== About this task ==
Write out every line exactly, from the start of the records below to the line with "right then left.", and stop there. Don't write out the pictures.
━━━━━ Data in this exercise ━━━━━
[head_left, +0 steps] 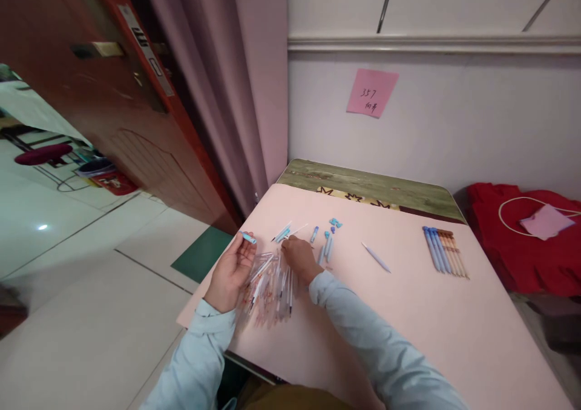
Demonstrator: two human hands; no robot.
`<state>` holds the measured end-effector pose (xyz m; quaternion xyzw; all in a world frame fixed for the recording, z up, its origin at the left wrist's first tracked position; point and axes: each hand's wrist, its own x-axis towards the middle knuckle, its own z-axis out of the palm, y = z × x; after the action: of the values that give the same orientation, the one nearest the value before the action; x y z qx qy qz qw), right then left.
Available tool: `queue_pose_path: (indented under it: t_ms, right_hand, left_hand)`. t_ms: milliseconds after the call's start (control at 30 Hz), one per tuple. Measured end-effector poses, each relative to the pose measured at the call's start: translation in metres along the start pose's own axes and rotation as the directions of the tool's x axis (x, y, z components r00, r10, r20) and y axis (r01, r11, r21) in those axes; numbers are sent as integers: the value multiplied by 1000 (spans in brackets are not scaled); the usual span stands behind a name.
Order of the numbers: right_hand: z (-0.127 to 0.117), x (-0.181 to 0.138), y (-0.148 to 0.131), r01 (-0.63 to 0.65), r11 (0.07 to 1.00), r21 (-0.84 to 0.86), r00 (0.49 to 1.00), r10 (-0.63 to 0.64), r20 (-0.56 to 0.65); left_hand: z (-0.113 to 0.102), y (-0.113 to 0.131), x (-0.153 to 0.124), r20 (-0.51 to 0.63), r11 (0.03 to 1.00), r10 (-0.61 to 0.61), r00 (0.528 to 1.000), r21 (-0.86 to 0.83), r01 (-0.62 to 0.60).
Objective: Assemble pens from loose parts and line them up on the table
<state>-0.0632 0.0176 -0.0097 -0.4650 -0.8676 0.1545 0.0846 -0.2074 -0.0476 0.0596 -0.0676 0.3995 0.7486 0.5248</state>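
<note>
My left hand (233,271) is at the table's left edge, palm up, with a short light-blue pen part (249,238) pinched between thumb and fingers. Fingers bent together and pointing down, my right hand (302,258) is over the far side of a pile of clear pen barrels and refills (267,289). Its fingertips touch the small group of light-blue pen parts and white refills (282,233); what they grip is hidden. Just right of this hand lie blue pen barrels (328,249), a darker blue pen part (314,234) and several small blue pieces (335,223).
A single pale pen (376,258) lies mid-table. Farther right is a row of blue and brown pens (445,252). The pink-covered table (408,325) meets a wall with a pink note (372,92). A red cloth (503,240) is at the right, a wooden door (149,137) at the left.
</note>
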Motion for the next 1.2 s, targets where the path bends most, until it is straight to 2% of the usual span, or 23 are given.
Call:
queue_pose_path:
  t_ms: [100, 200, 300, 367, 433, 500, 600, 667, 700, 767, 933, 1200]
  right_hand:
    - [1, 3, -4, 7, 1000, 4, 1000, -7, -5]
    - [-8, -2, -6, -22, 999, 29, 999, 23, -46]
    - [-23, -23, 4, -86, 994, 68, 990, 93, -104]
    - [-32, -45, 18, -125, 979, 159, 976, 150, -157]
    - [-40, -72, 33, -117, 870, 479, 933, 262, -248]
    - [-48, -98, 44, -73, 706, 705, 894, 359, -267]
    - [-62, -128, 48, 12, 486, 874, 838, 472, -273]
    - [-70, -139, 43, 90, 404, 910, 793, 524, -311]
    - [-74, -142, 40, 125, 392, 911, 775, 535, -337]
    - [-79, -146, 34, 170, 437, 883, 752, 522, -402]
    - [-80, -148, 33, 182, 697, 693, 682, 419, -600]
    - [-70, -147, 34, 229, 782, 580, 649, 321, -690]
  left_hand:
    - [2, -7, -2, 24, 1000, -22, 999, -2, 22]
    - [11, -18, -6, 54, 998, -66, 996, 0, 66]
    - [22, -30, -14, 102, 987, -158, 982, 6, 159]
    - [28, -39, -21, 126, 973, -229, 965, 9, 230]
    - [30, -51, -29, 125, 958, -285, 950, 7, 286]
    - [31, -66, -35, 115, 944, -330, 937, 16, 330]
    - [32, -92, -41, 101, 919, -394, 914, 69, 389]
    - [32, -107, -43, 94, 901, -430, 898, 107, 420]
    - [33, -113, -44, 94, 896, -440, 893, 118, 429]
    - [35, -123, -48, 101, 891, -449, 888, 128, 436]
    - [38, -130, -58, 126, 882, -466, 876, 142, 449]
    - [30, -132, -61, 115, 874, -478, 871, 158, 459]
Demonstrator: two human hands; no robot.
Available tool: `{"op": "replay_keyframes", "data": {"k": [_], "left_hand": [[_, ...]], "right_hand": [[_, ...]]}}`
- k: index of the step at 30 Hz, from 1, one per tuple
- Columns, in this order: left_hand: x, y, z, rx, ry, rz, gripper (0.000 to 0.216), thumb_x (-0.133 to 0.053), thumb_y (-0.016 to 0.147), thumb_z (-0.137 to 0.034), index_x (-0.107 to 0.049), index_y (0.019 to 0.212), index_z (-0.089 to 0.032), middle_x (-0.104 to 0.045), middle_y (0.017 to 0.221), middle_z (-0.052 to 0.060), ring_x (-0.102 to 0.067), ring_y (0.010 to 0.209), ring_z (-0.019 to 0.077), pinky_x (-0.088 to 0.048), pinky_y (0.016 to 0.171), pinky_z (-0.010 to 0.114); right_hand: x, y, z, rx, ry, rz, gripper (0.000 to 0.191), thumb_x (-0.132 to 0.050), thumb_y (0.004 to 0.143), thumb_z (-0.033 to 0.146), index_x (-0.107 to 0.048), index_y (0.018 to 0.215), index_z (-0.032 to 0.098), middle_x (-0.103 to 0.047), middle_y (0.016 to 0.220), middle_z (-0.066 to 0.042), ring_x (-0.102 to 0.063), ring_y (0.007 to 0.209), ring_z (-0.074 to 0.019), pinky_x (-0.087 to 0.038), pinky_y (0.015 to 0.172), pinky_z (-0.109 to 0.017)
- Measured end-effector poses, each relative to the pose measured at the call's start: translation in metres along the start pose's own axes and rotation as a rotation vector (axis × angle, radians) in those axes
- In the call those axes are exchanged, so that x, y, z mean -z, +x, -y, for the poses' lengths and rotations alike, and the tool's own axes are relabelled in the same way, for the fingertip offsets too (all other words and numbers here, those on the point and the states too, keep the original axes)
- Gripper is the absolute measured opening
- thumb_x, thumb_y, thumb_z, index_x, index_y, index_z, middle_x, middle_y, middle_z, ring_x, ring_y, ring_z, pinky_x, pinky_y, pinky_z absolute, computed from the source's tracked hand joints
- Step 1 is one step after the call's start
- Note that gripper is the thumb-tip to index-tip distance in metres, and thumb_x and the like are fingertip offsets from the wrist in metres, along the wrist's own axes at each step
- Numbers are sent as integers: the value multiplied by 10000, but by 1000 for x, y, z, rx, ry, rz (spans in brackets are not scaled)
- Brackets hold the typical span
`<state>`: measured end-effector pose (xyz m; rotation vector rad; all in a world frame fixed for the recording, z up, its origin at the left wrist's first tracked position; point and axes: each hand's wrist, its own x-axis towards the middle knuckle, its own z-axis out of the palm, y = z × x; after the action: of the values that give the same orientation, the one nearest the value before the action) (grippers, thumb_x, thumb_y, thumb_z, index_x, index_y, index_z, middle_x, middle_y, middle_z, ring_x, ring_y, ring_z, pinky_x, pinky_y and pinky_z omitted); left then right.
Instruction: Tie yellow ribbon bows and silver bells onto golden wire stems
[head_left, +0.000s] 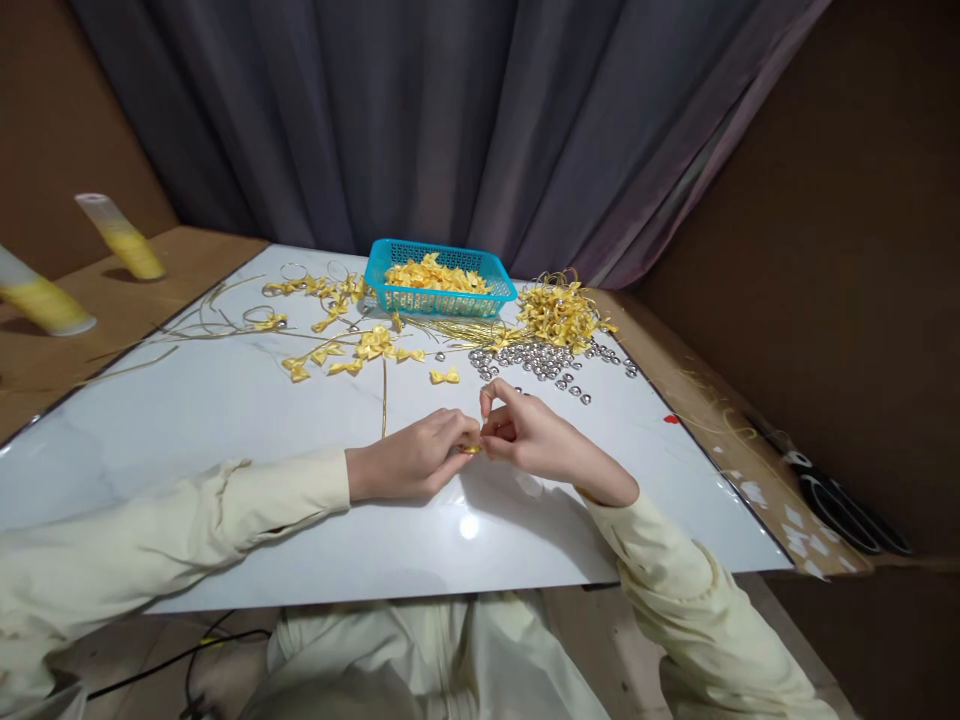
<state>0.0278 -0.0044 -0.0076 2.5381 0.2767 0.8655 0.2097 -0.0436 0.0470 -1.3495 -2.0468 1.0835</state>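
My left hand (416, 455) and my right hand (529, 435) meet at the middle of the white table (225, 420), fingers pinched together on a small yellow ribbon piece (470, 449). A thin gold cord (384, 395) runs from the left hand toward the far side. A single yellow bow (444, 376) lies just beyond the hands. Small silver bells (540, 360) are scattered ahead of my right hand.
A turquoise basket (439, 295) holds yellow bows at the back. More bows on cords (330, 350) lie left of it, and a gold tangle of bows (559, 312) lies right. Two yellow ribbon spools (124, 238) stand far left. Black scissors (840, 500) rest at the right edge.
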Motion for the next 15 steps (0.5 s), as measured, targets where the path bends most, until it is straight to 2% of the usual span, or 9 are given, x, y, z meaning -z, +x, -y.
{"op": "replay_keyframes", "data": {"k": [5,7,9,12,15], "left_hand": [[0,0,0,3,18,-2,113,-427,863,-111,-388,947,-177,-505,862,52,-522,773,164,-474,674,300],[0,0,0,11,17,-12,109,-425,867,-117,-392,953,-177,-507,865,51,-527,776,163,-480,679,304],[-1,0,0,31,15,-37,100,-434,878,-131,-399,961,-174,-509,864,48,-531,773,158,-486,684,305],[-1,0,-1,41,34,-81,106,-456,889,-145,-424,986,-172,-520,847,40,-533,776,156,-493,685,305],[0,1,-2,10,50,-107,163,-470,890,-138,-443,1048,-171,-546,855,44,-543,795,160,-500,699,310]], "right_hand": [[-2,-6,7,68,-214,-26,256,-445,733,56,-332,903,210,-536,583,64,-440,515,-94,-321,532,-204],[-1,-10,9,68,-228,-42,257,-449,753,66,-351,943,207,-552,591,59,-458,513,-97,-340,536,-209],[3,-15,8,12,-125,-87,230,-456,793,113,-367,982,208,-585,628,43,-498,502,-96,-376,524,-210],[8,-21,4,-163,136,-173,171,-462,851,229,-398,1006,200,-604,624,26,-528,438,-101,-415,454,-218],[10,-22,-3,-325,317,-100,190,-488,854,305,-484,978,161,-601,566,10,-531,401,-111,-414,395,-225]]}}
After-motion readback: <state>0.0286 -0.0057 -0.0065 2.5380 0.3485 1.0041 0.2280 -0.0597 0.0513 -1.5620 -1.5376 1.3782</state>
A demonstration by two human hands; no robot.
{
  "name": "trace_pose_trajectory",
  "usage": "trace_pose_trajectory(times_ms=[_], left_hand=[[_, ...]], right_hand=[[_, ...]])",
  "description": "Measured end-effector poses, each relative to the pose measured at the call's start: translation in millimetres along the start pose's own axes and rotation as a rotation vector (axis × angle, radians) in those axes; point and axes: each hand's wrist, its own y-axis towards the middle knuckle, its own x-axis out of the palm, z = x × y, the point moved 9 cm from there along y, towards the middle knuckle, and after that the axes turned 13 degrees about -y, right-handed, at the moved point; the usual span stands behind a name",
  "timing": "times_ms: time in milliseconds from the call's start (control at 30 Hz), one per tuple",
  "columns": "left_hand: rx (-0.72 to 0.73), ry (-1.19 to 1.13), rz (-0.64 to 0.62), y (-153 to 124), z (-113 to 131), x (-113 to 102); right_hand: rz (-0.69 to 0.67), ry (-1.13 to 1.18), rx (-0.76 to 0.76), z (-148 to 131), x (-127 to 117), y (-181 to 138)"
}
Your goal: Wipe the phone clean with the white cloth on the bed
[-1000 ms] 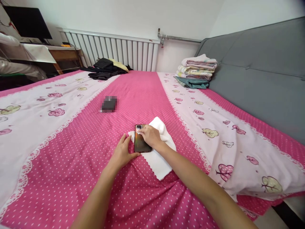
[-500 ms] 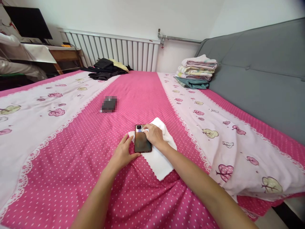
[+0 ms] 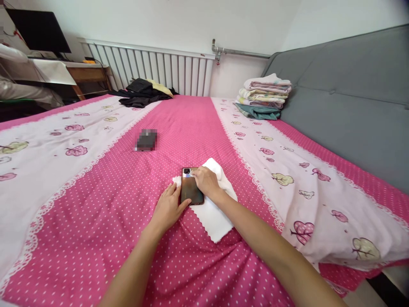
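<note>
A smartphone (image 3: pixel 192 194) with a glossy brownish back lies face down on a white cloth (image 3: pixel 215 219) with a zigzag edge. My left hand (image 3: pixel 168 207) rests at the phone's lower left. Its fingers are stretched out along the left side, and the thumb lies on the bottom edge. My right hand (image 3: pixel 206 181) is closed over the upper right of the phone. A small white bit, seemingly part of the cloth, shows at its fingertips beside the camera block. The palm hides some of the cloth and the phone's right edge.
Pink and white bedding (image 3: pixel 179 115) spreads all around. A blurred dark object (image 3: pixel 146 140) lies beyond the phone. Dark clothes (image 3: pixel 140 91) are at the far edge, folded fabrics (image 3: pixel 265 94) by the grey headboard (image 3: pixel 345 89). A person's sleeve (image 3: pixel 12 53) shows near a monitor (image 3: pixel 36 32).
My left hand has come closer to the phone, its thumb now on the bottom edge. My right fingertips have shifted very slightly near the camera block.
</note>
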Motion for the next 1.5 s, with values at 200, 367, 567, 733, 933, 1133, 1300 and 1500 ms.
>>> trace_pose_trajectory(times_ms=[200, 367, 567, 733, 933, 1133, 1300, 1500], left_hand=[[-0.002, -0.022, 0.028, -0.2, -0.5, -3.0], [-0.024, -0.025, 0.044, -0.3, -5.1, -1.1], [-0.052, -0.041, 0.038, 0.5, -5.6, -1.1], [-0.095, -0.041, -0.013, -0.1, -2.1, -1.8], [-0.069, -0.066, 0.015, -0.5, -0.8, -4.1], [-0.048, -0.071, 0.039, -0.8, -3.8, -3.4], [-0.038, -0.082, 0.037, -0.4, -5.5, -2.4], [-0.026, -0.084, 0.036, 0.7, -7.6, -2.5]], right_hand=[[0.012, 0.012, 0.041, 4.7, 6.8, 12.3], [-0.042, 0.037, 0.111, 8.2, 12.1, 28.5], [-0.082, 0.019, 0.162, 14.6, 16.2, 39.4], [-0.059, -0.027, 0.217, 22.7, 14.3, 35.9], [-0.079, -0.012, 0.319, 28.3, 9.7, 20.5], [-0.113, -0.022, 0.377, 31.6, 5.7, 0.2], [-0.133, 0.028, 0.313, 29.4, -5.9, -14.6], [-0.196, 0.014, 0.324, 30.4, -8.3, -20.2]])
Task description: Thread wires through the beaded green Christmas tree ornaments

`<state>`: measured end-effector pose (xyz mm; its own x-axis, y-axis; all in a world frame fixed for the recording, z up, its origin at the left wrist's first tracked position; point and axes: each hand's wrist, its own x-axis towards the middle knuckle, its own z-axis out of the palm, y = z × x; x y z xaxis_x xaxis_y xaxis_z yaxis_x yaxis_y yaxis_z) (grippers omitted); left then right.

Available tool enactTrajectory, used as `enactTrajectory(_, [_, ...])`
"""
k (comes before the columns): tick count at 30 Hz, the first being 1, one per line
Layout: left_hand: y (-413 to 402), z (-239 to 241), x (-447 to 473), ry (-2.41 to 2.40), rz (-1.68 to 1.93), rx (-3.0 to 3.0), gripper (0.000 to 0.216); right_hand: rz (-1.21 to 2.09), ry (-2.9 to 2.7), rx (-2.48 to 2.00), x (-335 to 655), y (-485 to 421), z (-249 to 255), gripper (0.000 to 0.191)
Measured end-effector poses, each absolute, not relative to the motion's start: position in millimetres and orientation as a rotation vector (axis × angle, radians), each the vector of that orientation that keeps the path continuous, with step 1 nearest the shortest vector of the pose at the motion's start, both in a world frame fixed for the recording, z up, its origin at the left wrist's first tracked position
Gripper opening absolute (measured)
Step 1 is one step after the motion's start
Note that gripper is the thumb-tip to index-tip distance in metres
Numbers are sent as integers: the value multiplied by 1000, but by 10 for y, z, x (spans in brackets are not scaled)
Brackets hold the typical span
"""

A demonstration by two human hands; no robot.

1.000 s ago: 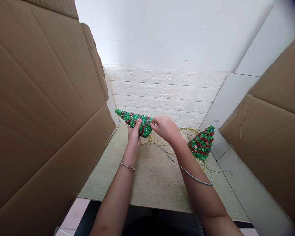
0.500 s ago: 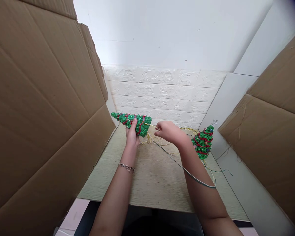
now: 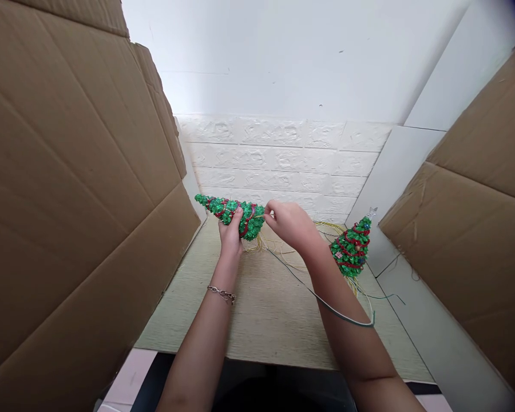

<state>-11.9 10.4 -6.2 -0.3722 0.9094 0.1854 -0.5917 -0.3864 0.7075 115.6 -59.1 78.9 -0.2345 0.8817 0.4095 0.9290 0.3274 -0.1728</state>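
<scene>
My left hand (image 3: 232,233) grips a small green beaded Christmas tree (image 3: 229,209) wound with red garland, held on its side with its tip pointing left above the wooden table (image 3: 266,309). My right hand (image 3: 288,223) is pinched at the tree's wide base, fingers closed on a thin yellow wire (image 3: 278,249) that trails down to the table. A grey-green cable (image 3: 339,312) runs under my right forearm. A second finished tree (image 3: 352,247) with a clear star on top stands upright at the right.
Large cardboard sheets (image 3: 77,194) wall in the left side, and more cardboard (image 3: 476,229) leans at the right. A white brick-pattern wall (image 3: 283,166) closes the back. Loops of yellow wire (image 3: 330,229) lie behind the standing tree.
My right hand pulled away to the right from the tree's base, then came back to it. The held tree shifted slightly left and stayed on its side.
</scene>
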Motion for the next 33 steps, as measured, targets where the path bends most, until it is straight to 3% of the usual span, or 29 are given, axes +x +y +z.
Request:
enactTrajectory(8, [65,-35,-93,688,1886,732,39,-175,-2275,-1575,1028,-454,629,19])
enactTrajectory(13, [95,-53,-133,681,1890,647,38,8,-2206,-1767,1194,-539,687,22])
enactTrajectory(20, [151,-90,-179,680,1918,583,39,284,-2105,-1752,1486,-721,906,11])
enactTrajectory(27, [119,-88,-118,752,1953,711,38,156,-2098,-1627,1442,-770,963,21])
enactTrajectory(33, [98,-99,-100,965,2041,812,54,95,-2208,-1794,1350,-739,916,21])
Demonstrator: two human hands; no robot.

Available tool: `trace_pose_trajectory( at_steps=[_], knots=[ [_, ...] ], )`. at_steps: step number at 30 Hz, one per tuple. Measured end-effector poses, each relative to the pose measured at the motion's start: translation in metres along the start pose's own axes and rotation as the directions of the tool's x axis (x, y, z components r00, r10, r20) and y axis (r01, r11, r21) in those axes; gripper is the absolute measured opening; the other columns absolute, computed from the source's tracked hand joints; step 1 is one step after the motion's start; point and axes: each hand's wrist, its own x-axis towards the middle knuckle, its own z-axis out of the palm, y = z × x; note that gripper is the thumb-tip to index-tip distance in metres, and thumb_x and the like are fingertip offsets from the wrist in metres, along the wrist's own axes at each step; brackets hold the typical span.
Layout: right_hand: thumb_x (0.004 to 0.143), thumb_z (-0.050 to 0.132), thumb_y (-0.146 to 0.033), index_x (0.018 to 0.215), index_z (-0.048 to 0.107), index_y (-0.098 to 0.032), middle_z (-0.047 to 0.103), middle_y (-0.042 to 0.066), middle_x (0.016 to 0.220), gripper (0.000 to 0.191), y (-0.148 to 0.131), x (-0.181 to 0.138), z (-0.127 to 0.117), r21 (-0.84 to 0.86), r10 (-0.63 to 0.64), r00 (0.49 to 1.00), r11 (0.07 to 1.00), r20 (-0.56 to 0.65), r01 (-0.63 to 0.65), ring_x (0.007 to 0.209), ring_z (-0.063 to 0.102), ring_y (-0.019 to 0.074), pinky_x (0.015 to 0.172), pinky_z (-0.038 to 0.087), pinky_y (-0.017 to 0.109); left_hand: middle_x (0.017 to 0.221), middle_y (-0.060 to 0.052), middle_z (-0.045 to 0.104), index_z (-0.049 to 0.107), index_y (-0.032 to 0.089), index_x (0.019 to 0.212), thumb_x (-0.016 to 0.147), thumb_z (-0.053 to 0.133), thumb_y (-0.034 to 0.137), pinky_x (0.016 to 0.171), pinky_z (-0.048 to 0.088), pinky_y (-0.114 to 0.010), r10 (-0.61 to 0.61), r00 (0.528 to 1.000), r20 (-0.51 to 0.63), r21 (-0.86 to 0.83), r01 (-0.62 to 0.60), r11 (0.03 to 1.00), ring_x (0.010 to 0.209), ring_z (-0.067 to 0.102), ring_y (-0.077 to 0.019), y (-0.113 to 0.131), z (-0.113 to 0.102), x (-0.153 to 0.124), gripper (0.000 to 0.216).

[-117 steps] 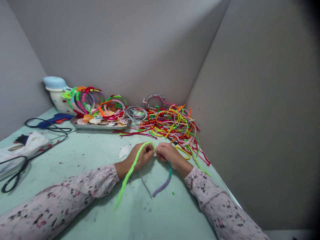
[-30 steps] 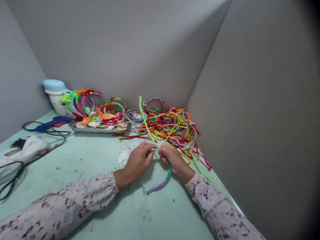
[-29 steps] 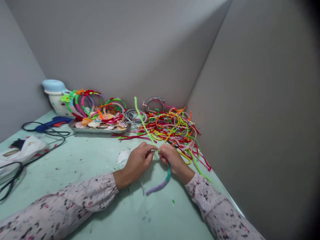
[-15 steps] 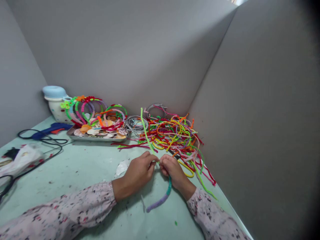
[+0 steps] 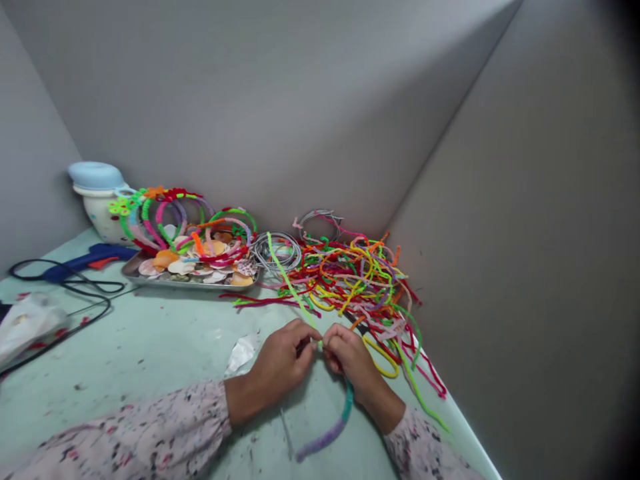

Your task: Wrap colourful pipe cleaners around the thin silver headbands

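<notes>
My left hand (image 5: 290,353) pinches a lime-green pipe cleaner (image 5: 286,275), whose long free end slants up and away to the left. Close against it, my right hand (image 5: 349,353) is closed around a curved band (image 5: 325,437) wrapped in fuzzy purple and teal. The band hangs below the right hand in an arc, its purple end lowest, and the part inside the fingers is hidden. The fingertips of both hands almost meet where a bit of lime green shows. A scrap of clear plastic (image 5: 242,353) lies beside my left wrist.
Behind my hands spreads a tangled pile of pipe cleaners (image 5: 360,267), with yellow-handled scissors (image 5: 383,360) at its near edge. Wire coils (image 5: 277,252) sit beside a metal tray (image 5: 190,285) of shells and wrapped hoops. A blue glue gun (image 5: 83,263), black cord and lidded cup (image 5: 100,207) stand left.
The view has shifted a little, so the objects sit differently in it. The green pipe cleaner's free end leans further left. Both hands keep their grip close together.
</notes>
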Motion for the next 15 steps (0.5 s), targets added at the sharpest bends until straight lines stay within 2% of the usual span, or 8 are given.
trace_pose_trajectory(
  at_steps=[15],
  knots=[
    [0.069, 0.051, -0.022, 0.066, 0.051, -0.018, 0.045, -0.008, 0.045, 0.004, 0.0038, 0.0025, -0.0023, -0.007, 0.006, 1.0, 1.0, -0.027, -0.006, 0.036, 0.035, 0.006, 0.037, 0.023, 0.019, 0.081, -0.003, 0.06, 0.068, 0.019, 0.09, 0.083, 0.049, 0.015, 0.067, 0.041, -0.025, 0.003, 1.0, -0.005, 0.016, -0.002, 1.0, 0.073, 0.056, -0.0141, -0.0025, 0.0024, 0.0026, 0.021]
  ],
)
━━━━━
== Task response ==
[head_left, +0 steps] 
Demonstrator: two human hands; no robot.
`<state>` holds the measured end-effector pose (xyz m; quaternion xyzw; all in a world frame fixed for the recording, z up, its origin at the left wrist's first tracked position; point and axes: each hand's wrist, its own x-axis towards the middle knuckle, its own z-axis out of the palm, y = z × x; after the action: of the values that give the same orientation, the one nearest the value before the action; x y z qx qy qz qw), right then left.

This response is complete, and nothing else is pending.